Saturday’s game at Montjuic appeared to be a breaking point. After the shock of conceding five times at home in La Liga for the first time in six decades, the usually loyal official supporters’ group showed their anger by chanting “Barca yes, Laporta no”.

That was immediately followed by Laporta holding a conclave with his closest advisors — Deco, vice-president Rafa Yuste and former Barca handball star Enric Masip. None of these have the industry knowledge or experience of Alemany and Cruyff, but they are all closer to the president.

Xavi himself shares the blame — he has also surrounded himself with people from his closest circle, including his brother as assistant coach. But then, he never really had Laporta’s full confidence, and has lost all his closest allies, and was always going to lose a political battle with the president. His departure will not fix the real problems which Barca face. The squad remains really unbalanced and all the lever-pulling has left the club’s finances looking worse, not better.

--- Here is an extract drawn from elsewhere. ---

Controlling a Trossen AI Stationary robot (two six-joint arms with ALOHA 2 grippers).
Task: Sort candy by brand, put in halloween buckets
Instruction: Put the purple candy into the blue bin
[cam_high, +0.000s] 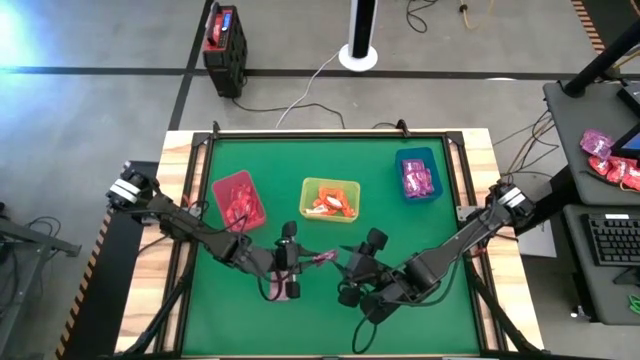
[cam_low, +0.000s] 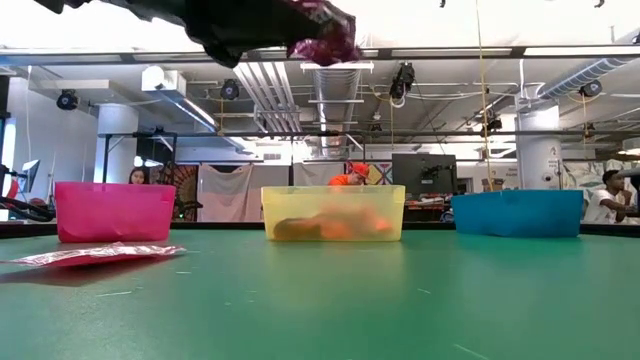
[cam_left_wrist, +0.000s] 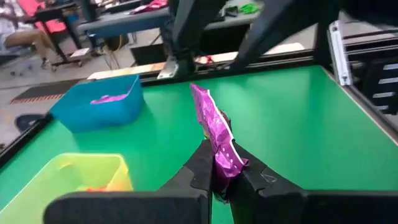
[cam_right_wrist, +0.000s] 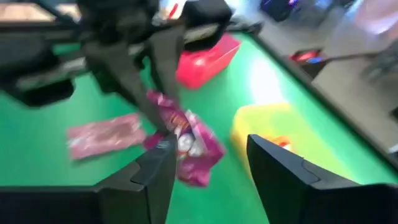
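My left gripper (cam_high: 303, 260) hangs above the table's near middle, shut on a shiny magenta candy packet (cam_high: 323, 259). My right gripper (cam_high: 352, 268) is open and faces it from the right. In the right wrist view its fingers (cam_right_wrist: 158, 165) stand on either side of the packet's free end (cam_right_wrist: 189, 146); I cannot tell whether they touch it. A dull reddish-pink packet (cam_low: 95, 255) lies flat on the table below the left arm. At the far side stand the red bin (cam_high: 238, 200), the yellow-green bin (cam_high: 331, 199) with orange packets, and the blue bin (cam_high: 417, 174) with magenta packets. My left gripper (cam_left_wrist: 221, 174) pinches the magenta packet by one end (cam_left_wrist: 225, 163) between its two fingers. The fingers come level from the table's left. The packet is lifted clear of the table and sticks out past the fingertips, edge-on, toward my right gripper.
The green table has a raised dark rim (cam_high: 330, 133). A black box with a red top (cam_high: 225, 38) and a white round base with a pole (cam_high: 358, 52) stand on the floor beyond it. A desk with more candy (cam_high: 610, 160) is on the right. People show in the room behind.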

“We have just agreed (my departure in June) with the president,” Xavi said during Sunday’s press conference at Montjuic. “We have a brilliant president. Him, Rafa Yuste, Deco… everyone is really capable.”

That was generous from Xavi, but may not be what the former playmaker really feels inside. And until somebody at Barca actually proves themselves capable of dealing with the deep problems at the club, no coach will be able to bring lasting success to the team.